Par ailleurs, si elle soutient subir une atteinte à son droit de propriété, en ce que le testament qui l’a désignée en qualité de légataire universelle a eu pour effet de révoquer inéluctablement toutes dispositions contractuelles contraires et notamment celles visées dans le contrat d’assurance-vie, ce qui justifie qu’elle puisse vérifier l’identité du bénéficiaire et que les dernières volontés du défunt soient respectées, force est de considérer qu’elle n’a pas la qualité d’héritière réservataire et qu’il ne relève pas des pouvoirs du juge des référés mais du juge du fond, d’interpréter le testament du défunt, la volonté de ce dernier et ses éventuelles conséquences sur la clause bénéficiaire prévue dans le contrat d’assurance-vie dans la mesure où le défunt indique qu’il déshérite les membres de sa famille et institue Madame [K] en qualité de légataire universelle, sans faire expressément référence au contrat d’assurance-vie qu’il avait précédemment souscrit, qui est hors succession en application des dispositions susvisées.
Enfin, ainsi que l’indique la société défenderesse, en application de l’article 911 du code civil, la réduction des dispositions entre vifs ne pourra être demandée que par ceux au profit desquels la loi fait la réserve, par leurs héritiers ou ayants cause : les donataires, les légataires, ni les créanciers du défunt ne pourront demander cette réduction, ni en profiter.
Dès lors, il doit être considéré, au vu de l’ensemble de ces éléments, que les demandes de Mme [K] visant l’obtention des contrats de dépôt et d’épargne et des contrats d’assurance vie souscrits par M. [J], nécessitent une analyse au fond qui excèdent les pouvoirs du juge des référés.
La demande sera donc rejetée.
Sur la demande de provision :
Aux termes de l’article 835 du code de procédure civile, le président du tribunal judiciaire ou le juge du contentieux de la protection dans les limites de sa compétence peuvent toujours, même en présence d’une contestation sérieuse, prescrire en référé les mesures conservatoires ou de remise en état qui s’imposent, soit pour prévenir un dommage imminent, soit pour faire cesser un trouble manifestement illicite.
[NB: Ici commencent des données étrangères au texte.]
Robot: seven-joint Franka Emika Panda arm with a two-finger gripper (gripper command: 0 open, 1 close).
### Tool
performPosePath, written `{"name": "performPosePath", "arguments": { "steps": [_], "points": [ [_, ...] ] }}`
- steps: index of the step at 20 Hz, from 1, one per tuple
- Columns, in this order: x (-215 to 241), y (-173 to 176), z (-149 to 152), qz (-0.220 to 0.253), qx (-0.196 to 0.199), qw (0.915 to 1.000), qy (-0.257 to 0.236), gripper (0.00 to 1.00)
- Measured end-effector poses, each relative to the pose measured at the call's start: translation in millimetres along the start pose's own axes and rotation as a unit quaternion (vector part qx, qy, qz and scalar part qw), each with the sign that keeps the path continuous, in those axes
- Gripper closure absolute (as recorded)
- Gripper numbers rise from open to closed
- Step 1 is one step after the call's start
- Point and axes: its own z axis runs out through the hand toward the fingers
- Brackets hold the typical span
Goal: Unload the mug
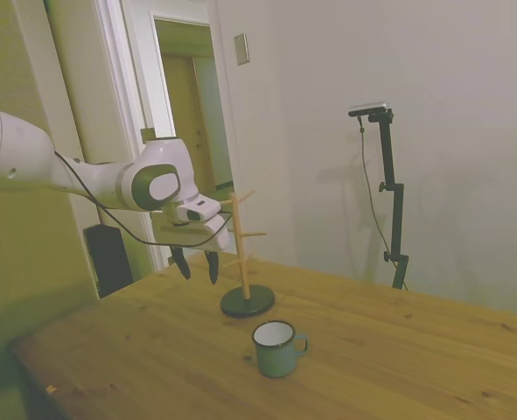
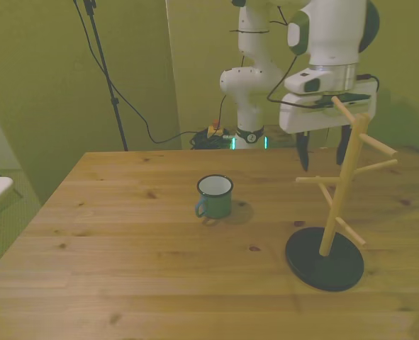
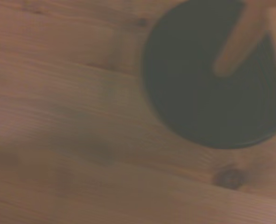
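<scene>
Claw [image 2: 323, 151] position: raised above the worktop [image 2: 124, 269], close to the upper part of the wooden peg stand [image 2: 342, 185]. Its two dark fingers [image 1: 213, 268] point down with a clear gap between them and hold nothing. In the front view one finger sits on either side of the stand's upper post region, behind it; whether either finger touches the wood cannot be determined.

Mug [image 2: 215, 196] position: upright on the worktop, free of the claw and well apart from it. In the front view the mug stands toward the front view's left of the claw and lower. Its white inside faces up, with a dark rim around the opening. In the side view the mug [image 1: 277, 348] sits nearer the camera than the peg stand [image 1: 243, 262], handle pointing to the picture's right.

Peg stand: upright on a dark round base [image 2: 325, 258], which rests flat on the worktop. All pegs are bare.

Wrist view: blurred. It shows the dark base [image 3: 212, 93], part of a wooden peg [image 3: 236, 44] across it, and worktop boards [image 3: 72, 140] around it.
</scene>
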Motion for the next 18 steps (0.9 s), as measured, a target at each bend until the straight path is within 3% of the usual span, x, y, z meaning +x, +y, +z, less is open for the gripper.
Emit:
{"name": "performPosePath", "arguments": {
  "steps": [8,18],
  "points": [
    [-7,-10,-7,-0.006,0.0,1.0,-0.002,0.0],
    [-53,18,-29,-0.01,-0.01,0.9999,-0.003,0.0]
  ]
}}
Dans les cas où l’existence de l’obligation n’est pas sérieusement contestable, ils peuvent accorder une provision au créancier, ou ordonner l’exécution de l’obligation même s’il s’agit d’une obligation de faire.
Au vu des éléments susvisés et pour les mêmes motifs, la demande de provision formée par Madame à l’encontre de la société défenderesse, sera rejetée en état de l’existence de contestations sérieuses quant à sa responsabilité.
Sur les demandes accessoires :
Mme [K] qui succombe à l’instance, supportera les dépens avec distraction au profit du conseil de la SA LE CREDIT LYONNAIS, la SCP Toledano Canfin & Associés.
L’équité commande au vu de la situation respective des parties et de la nature du litige, de rejeter les demandes respectives formées au titre de l’article 700 du code de procédure civile.
PAR CES MOTIFS
Nous, Céline POLOU, juge des Référés du tribunal judiciaire de Nice, statuant par ordonnance contradictoire et en premier ressort, par mise à disposition au greffe,
Au principal, renvoyons les parties à se pourvoir comme il appartiendra, mais d’ores et déjà,
DISONS n’y avoir lieu à référé et rejetons en conséquence l’ensemble des demandes de Madame [A] [K] ;
REJETONS les demandes formées en application de l’article 700 du code de procédure civile ;
CONDAMNONS Mme [A] [K] aux dépens avec distraction au profit du conseil de la SA LE CREDIT LYONNAIS, la SCP Toledano Canfin & Associés, représentée par Maître Thomas CANFIN, avocat inscrit au barreau de Nice ;
REJETONS le surplus des demandes ;
RAPPELONS que la présente décision est exécutoire de plein droit à titre provisoire.